In Champions Retreat Golf Founders, LLC v. Commissioner, 2020 WL 2462534 (11th Cir. May 13, 2020), the Eleventh Circuit was asked to review whether the grant of a conservation easement over a golf course was made “exclusively for conservation purposes”—a requirement to receive a charitable contribution deduction. In an opinion by visiting Judge Robert L. Hinkle of the Northern District of Florida, the court found in favor of the taxpayer, reasoning that “[w]ere it not for the presence of a golf course on part of this property,” the arguments made by the Internal Revenue Service “would be a nonstarter.” The court’s position that certain businesses can coexist with a conservation easement should provide comfort to taxpayers in light of the Service’s recent increased enforcement efforts around conservation easement deductions.

The taxpayer owns and operates a private golf course and owns surrounding undeveloped land in Augusta, Georgia. In 2010, the taxpayer conveyed a perpetual conservation easement to a national land trust. The taxpayer, an LLC taxed as a partnership, allocated nearly all of the $10.4 million charitable contribution deduction to new members who had recently made capital contributions of $2.7 million.

Under section 170(f) and 170(h) of the Internal Revenue Code, taxpayers may deduct the value of a “qualified conservation contribution.” The specific issue of the case was whether the taxpayer’s contribution of a conservation easement over the golf course and undeveloped lands was “exclusively for conservation purposes.” Conservation purposes include the protection of a “relatively natural habitat” of significant wildlife or plants and the preservation of open space for the scenic enjoyment of the public yielding a significant public benefit. The court found that both of those conservation purposes were present.

The court rejected the Service’s argument that the golf course and undeveloped land were not a “natural” habitat for the wildlife and plants. The proper test is whether the wildlife and plants exist in the habitat in a natural state, whether or not the land itself has been altered. The court reasoned that, even with the golf course, the land subject to the easement creates a habitat that, according to experts, is suitable to the wildlife.

The court also rejected the Service’s argument that the existence of a golf course, and its use of various chemicals, prevents a finding that the easement is for the “protection” of plants. Under the easement, the golf course agreed to use best environmental practices and agreed to refrain from further development.
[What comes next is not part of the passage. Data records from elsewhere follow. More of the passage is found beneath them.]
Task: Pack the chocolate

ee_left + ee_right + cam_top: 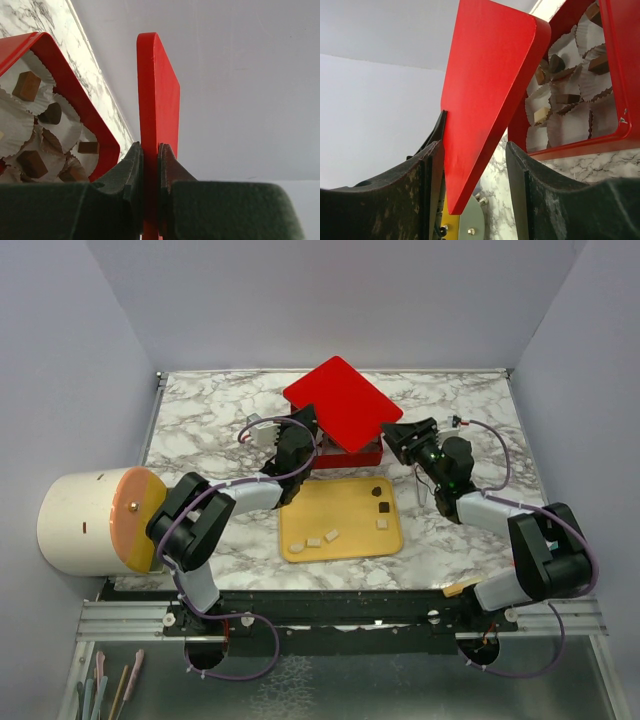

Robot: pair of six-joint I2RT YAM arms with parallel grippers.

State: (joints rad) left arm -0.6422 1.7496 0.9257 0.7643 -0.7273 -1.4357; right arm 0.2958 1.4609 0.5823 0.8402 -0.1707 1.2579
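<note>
A red lid hangs tilted over the open red box at the back of the table. My left gripper is shut on the lid's left edge; in the left wrist view both fingers press flat on it. My right gripper stands open around the lid's right corner. That corner lies against one finger, with a gap to the other finger. The box holds white paper cups with brown chocolate pieces. More chocolate, dark and pale, lies on the yellow tray.
A large white cylinder with an orange face lies at the table's left edge. Grey walls close in the marble table on three sides. Several thin tools lie below the front rail at the left.
</note>
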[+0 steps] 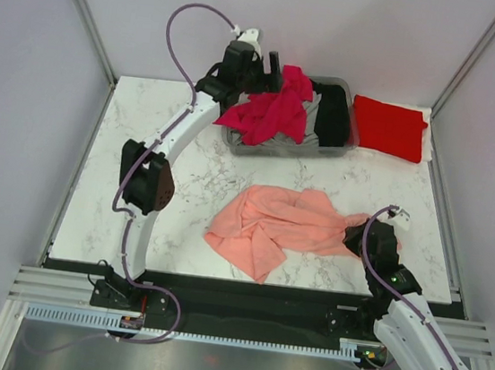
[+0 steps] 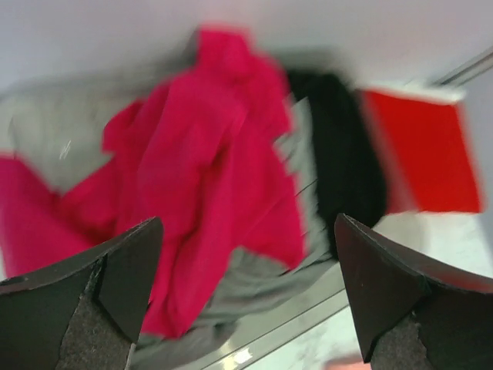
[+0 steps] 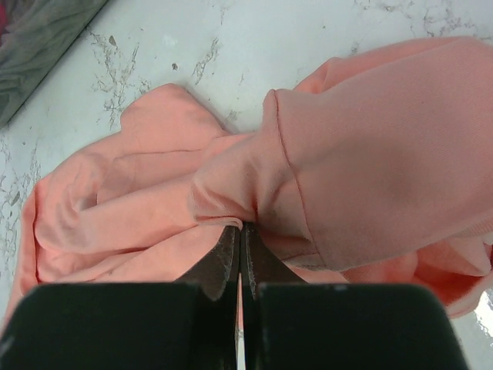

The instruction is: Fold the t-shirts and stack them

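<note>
Your right gripper (image 3: 239,235) is clenched on a bunched fold of the pink shirt (image 1: 279,223). Its 2 fingers are pressed together with cloth pinched at the tips. The grip is at the shirt's right end, toward the front right of the surface (image 1: 161,156). The pink shirt lies crumpled and unfolded at the middle front of the surface, spreading left from that gripper.

Your left gripper (image 2: 248,223) is released, its fingers wide apart with nothing between them. It hangs above the left rear of the bin (image 1: 324,149), over the magenta shirt (image 1: 274,112). Its wrist view is blurred.

The magenta shirt is heaped in the left part of the bin, and some of it spills over the left rim. The black shirt (image 1: 331,114) sits in the right part of the bin, just beside the magenta shirt. The red shirt (image 1: 388,126) lies folded flat on the surface at the back right, just right of the bin. You cannot tell whether it touches the bin wall.
</note>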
The court reasoned that even if a golf course is a natural threat to surrounding plants, the easement nonetheless improves the chances that the surrounding plants will be preserved.

The test for the preservation of an open space for the public’s scenic enjoyment is a facts and circumstances test. Here, the land subject to easement runs along the banks of the Savannah River, a popular kayaking and canoeing destination. The court noted that a golf course and surrounding lands are a “stark difference” from condominium buildings downriver. Although a golf course is not undisturbed nature, it is still an open space whose most prominent feature is trees—a “relatively natural” view when viewed from the river.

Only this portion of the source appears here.